- [Work instruction]:
Beginning with the first line, please repeat the entries exactly and end on the line that contains "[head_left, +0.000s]".

- [Source data]:

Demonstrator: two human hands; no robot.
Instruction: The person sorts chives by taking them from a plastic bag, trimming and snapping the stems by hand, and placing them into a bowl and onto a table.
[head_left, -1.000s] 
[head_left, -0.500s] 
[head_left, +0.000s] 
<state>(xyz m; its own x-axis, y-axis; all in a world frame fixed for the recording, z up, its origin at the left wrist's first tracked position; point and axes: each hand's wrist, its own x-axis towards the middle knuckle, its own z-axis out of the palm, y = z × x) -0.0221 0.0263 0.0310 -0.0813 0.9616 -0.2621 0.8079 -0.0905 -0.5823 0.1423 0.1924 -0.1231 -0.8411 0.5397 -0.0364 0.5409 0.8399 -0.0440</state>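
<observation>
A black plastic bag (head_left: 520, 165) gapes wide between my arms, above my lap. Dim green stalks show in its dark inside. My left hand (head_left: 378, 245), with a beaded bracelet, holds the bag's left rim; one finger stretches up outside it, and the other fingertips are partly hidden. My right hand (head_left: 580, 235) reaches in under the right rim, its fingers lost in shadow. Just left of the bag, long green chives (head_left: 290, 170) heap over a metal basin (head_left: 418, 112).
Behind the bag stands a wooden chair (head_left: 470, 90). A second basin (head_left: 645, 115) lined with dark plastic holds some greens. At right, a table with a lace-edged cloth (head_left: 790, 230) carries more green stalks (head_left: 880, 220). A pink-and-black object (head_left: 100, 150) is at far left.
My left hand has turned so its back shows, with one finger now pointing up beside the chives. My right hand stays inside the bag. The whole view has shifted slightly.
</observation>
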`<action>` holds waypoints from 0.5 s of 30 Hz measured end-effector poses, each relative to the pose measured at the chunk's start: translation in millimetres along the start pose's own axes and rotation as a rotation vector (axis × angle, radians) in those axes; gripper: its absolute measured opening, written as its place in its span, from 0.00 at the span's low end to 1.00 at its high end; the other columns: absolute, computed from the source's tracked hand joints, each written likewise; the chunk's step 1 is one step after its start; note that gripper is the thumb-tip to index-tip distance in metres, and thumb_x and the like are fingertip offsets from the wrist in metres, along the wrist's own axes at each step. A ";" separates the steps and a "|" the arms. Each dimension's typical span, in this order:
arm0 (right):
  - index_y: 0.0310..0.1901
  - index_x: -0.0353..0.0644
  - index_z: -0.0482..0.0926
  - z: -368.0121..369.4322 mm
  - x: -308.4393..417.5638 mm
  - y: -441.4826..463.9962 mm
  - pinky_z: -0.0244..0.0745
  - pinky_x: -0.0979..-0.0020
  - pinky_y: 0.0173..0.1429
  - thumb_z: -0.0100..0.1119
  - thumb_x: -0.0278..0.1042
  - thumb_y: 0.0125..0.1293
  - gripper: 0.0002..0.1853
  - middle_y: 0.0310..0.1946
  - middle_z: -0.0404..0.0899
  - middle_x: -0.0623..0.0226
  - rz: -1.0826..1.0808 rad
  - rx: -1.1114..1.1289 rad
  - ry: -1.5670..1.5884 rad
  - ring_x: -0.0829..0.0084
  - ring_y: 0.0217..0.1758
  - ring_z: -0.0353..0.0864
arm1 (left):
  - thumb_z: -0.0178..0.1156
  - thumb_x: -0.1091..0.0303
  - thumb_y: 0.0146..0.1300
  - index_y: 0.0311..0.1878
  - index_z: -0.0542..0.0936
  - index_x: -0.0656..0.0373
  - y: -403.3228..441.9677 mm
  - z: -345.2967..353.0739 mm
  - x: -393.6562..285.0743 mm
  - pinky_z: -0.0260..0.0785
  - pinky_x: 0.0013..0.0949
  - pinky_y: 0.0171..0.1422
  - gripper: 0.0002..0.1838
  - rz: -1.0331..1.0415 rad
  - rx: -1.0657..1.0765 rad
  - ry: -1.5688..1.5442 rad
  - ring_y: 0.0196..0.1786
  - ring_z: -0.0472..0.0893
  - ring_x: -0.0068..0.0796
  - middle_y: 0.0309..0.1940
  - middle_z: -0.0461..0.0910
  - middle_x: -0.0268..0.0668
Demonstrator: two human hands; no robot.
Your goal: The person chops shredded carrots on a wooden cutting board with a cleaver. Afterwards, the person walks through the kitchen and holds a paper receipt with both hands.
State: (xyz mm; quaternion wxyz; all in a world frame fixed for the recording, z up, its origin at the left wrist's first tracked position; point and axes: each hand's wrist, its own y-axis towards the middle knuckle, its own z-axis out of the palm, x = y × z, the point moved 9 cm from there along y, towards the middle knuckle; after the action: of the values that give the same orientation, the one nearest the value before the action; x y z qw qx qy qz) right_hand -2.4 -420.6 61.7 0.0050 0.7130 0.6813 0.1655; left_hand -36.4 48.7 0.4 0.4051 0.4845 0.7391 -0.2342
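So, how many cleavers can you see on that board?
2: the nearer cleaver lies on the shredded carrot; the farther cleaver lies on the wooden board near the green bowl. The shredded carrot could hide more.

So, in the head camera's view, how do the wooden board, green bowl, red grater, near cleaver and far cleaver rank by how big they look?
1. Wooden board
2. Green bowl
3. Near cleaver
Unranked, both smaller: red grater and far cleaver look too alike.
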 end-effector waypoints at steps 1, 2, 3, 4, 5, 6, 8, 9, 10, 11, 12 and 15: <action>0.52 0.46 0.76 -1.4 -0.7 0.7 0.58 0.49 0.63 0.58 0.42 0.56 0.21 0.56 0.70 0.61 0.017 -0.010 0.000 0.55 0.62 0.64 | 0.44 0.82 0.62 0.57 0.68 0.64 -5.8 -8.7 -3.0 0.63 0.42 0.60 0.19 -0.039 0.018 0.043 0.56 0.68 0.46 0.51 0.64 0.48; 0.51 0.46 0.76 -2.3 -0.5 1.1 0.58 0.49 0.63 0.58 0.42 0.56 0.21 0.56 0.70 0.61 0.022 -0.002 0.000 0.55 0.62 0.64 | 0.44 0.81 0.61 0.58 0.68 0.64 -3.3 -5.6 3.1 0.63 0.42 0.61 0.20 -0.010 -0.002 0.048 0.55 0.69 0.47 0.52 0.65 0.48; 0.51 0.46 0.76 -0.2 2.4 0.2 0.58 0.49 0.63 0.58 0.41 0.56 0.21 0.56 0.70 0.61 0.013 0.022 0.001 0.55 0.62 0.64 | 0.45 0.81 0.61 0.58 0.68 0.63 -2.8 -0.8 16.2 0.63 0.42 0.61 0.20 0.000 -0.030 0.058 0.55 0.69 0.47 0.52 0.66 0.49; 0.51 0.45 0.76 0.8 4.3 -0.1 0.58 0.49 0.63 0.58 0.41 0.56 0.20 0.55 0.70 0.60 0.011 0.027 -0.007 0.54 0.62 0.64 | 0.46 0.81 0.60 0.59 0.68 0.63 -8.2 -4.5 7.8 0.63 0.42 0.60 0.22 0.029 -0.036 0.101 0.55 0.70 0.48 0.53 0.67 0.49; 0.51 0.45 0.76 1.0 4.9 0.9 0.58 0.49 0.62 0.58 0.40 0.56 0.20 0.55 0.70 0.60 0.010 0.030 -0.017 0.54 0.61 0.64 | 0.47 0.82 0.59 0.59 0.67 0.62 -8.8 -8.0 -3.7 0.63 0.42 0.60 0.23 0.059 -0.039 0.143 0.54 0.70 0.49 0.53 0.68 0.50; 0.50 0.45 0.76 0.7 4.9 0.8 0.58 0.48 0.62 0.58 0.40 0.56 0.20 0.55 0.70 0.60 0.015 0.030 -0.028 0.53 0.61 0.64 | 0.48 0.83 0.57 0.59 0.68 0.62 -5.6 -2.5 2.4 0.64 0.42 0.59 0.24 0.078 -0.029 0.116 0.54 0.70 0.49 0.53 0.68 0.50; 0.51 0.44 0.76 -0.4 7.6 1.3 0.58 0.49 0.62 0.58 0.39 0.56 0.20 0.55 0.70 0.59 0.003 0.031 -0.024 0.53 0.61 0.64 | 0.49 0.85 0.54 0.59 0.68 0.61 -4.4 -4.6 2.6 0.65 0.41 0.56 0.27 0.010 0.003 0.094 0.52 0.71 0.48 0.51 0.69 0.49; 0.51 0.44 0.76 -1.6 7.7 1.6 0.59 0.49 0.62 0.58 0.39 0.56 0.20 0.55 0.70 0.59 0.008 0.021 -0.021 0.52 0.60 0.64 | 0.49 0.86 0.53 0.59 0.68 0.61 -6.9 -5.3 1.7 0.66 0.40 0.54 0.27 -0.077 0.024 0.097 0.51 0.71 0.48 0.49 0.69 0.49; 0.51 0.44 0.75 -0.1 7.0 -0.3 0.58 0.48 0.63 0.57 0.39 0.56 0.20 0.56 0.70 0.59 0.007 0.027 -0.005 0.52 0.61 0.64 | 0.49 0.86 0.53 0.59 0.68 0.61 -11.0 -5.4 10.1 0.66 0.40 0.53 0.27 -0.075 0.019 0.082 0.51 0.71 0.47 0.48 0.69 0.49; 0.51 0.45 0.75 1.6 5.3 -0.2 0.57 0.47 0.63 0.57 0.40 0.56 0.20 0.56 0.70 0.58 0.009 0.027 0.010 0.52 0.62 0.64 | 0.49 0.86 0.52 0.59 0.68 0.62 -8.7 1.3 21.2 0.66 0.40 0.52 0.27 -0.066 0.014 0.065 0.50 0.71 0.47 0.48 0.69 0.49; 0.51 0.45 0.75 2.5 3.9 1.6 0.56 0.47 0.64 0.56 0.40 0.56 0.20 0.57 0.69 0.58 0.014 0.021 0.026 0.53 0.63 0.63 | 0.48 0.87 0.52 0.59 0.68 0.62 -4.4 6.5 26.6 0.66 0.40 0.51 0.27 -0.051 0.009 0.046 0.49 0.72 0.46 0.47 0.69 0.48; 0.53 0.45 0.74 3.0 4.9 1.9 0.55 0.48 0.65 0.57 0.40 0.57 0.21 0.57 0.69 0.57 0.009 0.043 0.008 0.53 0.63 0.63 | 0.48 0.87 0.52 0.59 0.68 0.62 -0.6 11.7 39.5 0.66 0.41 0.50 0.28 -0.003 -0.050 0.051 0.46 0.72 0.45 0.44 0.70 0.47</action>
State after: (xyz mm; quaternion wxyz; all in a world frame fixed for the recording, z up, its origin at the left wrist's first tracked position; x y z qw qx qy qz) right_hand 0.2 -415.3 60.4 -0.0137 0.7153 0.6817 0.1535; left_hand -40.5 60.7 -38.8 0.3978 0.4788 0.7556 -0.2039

- [Result of the task]:
Demonstrator: two human hands; no robot.
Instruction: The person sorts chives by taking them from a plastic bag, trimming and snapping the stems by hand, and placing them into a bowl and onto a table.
[head_left, -1.000s] 
[head_left, -0.500s] 
[head_left, +0.000s] 

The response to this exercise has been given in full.